In the mouth: Fireworks continue to not appear. Grassy, dairy, slightly lemony, cereals, malt, light vanilla, honey. All fairly humdrum, with not much intensity. Decent, if not especially fulsome mouthfeel, but really rather anonymous.
The English – The Smokey
Colour: Same as the Original.
On the nose: The English Whisky Co do smoke well. And they have done it well here. Kildalton-esque, but rounder and with less TCP. Ham hock beside mineral, salt-soaked stone. But – again – not much behind that. Pears. Honeydew melon. Pine. Still a bit simple.
In the mouth: Loads of pine and minerality on the upfront palate – real walk-along-a-beach stuff, complete with the ashes from last night’s campfire. But no real fruit to speak of in support. Texture’s still decent. Lots of maltiness with a few dabs of vanilla.
The English – Sherry Cask
On the nose: Most expressive nose of the trio; baked apples, brown sugar, Amontillado and honeycomb. A light sultana. Golden syrup. It’s still young, but any immature notes have been shaved off, and the sherry doesn’t dominate the robust malt. Pepper and a little pencil shaving.
In the mouth: Palate’s a whopper – and sweet. More apples and honeycomb. The syrup is almost treacle and the honeys are immense. But not as immense, it must be said, as the somewhat dominant and fiery alcohol. Tread carefully. Sultanas, grapes and toffee fudge.

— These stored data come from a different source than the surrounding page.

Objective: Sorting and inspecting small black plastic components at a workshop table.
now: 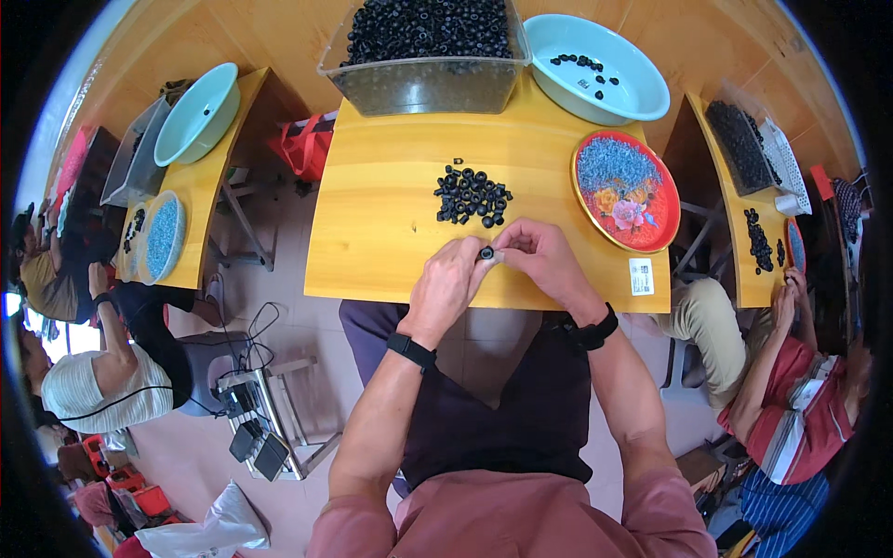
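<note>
Hands on one black ring, centre frame

Left hand (448, 284) and right hand (538, 253) meet at mid-frame over the near edge of the yellow desk (381, 232). Both pinch a single small black ring (486, 252) between fingertips; ring sits right between the two hands, just above the desk edge. Each wrist carries a black band.

Just above the hands: loose pile of black rings (472, 195) lying on the desk, near but not touching the fingers.

Top centre: clear plastic bin (423, 86) heaped with more black rings. Right of it, upper right: pale teal basin (642, 88) holding a few black rings. Below that, right of centre: round red tray (651, 228) with a flower print, filled with small bluish-grey parts. White label stuck on the desk's lower right corner.

Left side of frame: second desk with another teal basin (197, 113) and a plate of blue-grey parts; a person sits beside it. Right edge: third desk with black rings, a person in a red striped top working there.
</note>
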A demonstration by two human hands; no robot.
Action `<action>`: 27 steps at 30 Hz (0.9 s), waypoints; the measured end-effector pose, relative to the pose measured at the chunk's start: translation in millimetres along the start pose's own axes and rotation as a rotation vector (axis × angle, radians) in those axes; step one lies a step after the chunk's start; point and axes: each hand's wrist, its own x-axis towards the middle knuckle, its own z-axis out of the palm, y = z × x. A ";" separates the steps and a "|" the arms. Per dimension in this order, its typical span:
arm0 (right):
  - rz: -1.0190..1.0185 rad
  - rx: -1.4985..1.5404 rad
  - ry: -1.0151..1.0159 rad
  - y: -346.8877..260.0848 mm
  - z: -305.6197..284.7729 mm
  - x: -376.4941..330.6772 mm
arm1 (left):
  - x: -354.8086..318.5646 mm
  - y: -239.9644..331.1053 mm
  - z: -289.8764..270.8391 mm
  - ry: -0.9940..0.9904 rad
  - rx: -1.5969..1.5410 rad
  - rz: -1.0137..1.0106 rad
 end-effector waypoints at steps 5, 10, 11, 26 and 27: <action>0.027 0.013 -0.046 -0.6 -2.1 4.6 | 2.6 -2.3 -0.2 0.011 -0.015 0.017; 0.017 -0.003 -0.001 -5.7 -1.0 7.8 | 8.3 -1.5 -1.2 -0.013 -0.005 -0.019; 0.008 -0.010 -0.001 -6.9 -0.6 7.4 | 10.1 0.9 -2.9 -0.006 0.000 0.007; 0.104 -0.397 0.094 -83.3 -67.0 6.7 | 1.8 5.3 -5.6 0.011 -0.144 -0.078; 0.043 -0.444 0.159 -94.8 -81.2 14.2 | 3.9 6.7 -4.9 0.060 -0.168 -0.092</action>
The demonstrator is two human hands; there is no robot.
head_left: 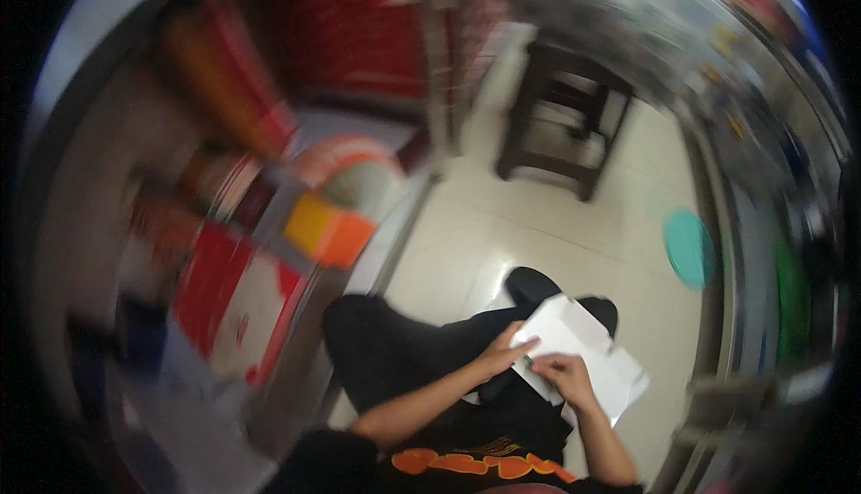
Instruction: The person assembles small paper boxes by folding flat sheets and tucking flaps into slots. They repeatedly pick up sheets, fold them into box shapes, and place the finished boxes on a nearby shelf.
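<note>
In the head view, the folded white card piece with a flat, box-like panel (587, 348) lies between four and five o'clock from the centre, over the lap and crossed legs in black trousers (404, 337). The bare left hand (502, 352) is at its nine o'clock edge. Its forearm slants up from the lower edge toward two o'clock; the thumb lies across the white face and the other fingers, partly hidden, go to the edge, so the hand grips the card there.

The bare right hand (562, 375) is over the card's eight o'clock part, just beside the left thumb. Its forearm rises steeply toward eleven o'clock, the wrist is bent toward the left hand, and the curled fingers pinch a small, slim, dark item (528, 361), too blurred to identify.

Beyond the knees is a pale, glossy tiled floor (448, 256). A dark brown stool with an open frame (547, 164) stands on it near two o'clock, and a round teal disc (689, 248) is at three o'clock. At nine o'clock is a yellow-and-orange box (330, 230); at eight o'clock, a larger red-and-white box (238, 301). Both are smeared by motion blur.
</note>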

Unlike Mark, I happen to be a fan of the English Whisky Co, but The Original and The Smokey leave me rather cold. Feels like they’ve been dumbed down a little, doubtless for the mass market. Which, as an ambitious distillery consolidates and grows is, I guess, understandable. But it doesn’t mean that you and I have to like it. I’d spend an extra tenner and get The Cotswolds.
The Sherry Cask is rather more fun, if a little wild and unruly. Alas, I can’t see it in more than miniature form on their website. But perhaps a miniature is enough.
No must-haves in the trio though, which is a bit of a shame. But all three of them are miles better than a load of Scotches I’ve had this year. And you can tell the Scots I said so.